When the line with "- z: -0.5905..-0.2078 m" is reached, include it and stop; before that, copy each line of the listing exactly from the first.
Segment Open
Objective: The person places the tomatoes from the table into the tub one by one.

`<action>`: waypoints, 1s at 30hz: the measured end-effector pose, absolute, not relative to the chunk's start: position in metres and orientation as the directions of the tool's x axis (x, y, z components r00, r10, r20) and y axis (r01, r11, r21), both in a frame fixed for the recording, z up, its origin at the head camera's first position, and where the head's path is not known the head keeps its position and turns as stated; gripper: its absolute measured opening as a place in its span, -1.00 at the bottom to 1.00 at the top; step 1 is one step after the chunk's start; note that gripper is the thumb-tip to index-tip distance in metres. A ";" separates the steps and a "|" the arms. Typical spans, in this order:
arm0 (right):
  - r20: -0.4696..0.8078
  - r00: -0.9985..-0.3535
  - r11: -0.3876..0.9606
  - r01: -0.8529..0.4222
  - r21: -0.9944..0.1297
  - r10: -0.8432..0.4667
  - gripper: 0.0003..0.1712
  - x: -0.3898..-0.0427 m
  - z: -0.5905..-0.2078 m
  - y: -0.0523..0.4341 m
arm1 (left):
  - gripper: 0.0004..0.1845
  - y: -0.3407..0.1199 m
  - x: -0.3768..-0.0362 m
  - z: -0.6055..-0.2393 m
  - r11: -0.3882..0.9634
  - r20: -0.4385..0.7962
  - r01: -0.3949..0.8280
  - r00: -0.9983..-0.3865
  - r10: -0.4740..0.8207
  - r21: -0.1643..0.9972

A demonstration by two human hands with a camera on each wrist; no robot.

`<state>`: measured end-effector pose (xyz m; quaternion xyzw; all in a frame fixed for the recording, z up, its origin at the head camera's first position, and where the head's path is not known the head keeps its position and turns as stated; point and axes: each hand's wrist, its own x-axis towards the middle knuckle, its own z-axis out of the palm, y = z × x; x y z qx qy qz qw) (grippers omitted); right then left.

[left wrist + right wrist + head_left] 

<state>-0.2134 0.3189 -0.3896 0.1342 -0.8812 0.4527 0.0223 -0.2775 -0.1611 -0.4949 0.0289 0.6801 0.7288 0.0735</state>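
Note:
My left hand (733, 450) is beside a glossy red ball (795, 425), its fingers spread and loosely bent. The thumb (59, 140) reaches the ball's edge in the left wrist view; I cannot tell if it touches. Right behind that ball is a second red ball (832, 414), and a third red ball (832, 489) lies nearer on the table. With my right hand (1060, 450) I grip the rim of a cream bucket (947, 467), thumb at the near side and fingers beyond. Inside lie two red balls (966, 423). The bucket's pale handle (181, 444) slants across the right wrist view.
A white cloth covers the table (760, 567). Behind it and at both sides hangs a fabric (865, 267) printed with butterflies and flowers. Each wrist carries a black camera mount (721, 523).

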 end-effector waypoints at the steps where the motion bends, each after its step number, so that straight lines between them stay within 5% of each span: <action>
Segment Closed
== Your solution ==
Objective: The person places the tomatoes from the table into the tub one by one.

`<action>`: waypoints, 1s at 30hz: the measured end-effector pose, absolute, not relative to the chunk's start: position in metres and orientation as the directions of the tool's x axis (x, y, z components r00, r10, r20) and y axis (r01, r11, r21), both in a frame fixed for the recording, z up, its origin at the head camera's first position, and where the head's path is not known the head keeps its position and turns as stated; gripper: its absolute measured opening as a place in its span, -1.00 at the bottom to 1.00 at the top; step 1 is one step after the chunk's start; note that gripper is the thumb-tip to index-tip distance in metres. A ";" separates the steps and a "|" the arms. Typical spans, in this order:
arm0 (right):
  - r20: -0.4696..0.8078
  - r00: -0.9985..-0.3535
  - r11: -0.3876..0.9606
  - r01: -0.8529..0.4222
  - r21: -0.9944..0.1297
  - r10: -0.8432..0.4667
  - gripper: 0.0003..0.1712
  - x: -0.3898..-0.0427 m
  - z: -0.5905..-0.2078 m

This output is complete.